▶ [Problem to solve]
This exercise asks for a copy of each line in the records below with the word "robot" in it.
★ ★ ★ ★ ★ ★ ★
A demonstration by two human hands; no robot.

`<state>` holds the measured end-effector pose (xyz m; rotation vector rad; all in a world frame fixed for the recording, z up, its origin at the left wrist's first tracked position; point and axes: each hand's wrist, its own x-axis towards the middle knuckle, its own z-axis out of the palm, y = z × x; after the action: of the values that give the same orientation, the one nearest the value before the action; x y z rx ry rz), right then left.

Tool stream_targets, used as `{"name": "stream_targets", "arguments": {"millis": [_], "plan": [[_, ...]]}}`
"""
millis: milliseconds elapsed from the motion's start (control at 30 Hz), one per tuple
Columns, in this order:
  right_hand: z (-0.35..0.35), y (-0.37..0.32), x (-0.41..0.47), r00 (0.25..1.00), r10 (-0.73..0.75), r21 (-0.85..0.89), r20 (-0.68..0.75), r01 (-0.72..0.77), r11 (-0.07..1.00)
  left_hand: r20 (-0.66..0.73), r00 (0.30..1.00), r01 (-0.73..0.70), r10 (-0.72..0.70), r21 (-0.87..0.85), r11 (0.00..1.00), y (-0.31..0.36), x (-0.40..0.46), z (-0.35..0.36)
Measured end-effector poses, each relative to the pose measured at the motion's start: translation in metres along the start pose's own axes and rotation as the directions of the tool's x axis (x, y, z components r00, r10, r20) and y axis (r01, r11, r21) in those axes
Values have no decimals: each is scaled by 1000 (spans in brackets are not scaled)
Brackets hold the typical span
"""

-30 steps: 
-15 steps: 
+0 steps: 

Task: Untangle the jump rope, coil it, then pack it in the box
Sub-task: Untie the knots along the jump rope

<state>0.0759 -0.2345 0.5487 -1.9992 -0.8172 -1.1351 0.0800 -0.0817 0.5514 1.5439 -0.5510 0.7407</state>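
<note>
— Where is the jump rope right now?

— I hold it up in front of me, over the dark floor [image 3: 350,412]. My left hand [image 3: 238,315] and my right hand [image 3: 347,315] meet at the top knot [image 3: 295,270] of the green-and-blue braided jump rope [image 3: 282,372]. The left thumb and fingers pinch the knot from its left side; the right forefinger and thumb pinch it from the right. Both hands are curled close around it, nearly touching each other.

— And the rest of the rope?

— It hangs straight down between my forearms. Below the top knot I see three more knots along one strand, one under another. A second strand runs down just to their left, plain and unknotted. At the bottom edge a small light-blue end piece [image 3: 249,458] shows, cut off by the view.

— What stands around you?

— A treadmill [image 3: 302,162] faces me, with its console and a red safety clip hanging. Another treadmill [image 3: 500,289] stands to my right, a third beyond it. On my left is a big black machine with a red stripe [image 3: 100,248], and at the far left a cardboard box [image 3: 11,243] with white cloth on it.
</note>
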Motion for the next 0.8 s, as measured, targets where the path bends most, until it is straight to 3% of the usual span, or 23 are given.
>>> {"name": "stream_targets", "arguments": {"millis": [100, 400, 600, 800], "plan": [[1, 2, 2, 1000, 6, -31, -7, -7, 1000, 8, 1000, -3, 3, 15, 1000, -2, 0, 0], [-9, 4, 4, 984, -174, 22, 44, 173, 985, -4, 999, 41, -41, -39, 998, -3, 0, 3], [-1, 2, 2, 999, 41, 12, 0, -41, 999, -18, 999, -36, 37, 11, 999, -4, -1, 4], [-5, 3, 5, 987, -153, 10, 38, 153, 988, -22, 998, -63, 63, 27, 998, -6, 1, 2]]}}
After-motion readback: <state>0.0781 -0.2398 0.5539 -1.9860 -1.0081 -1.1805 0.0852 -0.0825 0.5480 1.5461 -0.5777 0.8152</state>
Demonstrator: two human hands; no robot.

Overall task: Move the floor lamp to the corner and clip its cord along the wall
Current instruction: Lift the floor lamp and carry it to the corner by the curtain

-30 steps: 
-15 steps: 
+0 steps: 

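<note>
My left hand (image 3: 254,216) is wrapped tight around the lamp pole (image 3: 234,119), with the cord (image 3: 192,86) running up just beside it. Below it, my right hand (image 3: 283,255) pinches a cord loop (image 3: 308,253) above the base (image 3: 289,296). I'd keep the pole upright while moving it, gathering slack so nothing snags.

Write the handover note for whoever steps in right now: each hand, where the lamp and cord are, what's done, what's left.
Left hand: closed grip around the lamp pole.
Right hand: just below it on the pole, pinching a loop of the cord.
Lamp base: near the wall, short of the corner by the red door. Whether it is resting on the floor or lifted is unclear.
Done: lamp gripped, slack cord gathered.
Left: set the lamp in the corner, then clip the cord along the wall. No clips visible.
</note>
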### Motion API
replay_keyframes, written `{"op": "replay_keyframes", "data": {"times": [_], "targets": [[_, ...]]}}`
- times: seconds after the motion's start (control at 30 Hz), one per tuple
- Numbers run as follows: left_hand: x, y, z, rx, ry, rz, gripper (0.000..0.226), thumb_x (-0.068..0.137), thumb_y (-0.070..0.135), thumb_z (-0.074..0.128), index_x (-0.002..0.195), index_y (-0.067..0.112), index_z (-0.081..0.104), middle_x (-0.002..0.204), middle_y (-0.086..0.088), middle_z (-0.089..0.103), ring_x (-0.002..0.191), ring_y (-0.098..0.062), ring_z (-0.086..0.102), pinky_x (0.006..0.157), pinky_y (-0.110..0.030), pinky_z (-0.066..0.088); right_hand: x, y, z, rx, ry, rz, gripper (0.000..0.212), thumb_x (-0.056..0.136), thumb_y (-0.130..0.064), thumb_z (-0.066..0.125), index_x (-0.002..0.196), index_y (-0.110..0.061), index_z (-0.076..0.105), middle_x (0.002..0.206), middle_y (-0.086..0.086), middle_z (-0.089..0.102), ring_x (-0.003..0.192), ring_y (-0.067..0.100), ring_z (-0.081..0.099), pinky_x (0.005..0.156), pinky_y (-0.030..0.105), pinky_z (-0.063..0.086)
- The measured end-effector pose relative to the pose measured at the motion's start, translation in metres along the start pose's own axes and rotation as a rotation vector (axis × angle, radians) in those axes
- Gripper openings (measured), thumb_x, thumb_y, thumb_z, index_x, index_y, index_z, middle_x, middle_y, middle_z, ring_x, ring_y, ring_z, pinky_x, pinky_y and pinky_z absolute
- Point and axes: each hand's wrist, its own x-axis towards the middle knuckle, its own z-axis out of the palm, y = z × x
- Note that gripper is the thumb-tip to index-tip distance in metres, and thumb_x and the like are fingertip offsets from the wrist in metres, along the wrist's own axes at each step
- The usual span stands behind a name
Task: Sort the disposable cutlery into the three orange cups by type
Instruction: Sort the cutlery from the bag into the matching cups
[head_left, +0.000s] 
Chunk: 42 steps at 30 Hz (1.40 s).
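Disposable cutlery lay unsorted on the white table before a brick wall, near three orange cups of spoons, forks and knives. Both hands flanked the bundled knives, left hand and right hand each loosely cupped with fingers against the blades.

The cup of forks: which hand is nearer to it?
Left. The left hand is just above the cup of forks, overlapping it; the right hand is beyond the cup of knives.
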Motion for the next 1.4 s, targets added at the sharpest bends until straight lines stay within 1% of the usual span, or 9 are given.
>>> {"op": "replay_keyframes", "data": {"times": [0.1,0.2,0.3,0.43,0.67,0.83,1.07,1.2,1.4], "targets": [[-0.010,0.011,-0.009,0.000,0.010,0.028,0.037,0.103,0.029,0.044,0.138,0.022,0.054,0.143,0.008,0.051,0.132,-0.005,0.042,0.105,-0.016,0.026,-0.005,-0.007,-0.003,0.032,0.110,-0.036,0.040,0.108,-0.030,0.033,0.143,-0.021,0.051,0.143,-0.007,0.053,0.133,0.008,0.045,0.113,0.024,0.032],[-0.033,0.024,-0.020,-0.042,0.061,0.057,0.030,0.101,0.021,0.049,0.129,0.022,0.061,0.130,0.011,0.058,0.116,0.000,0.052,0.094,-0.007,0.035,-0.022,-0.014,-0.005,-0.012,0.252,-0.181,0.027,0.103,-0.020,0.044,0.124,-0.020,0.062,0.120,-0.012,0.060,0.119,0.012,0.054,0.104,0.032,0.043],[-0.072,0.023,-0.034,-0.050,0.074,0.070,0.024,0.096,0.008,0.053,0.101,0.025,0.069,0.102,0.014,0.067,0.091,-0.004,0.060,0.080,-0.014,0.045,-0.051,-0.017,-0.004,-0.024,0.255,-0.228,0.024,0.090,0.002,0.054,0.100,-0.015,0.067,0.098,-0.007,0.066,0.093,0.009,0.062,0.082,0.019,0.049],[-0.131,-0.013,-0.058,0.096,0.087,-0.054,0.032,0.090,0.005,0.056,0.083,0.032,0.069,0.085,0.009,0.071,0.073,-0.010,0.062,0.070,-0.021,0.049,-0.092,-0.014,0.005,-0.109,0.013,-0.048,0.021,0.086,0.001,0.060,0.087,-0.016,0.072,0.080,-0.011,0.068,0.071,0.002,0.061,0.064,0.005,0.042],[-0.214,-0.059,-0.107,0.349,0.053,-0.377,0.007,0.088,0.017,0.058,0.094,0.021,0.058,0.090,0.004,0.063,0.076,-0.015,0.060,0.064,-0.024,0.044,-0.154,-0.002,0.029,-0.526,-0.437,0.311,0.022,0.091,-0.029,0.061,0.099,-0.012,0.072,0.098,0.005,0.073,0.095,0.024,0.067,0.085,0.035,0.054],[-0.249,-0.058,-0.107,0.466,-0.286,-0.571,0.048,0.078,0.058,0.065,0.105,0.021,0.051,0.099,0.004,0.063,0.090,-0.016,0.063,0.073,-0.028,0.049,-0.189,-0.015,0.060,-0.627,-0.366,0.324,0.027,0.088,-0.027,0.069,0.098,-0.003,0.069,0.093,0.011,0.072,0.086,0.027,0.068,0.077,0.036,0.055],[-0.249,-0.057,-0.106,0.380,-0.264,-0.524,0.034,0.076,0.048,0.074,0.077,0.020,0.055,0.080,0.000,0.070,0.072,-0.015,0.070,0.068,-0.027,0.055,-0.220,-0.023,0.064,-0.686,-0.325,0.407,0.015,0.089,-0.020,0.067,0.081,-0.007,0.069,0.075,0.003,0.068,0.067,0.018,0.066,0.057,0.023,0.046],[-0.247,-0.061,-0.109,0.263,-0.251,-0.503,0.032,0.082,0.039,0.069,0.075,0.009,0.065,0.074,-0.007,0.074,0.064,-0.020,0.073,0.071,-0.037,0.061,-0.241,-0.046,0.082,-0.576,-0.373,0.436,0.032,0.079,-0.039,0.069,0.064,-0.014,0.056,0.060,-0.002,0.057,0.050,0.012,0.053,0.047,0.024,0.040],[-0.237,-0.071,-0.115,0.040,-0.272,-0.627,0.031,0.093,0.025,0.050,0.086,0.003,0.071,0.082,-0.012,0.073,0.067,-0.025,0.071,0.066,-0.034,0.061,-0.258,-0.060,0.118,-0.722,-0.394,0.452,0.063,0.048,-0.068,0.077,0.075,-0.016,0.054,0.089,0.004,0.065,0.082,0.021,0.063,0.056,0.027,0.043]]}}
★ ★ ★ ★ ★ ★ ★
▶ [Result of this exercise]
A demonstration by two human hands; no robot.
Demonstrator: two human hands; no robot.

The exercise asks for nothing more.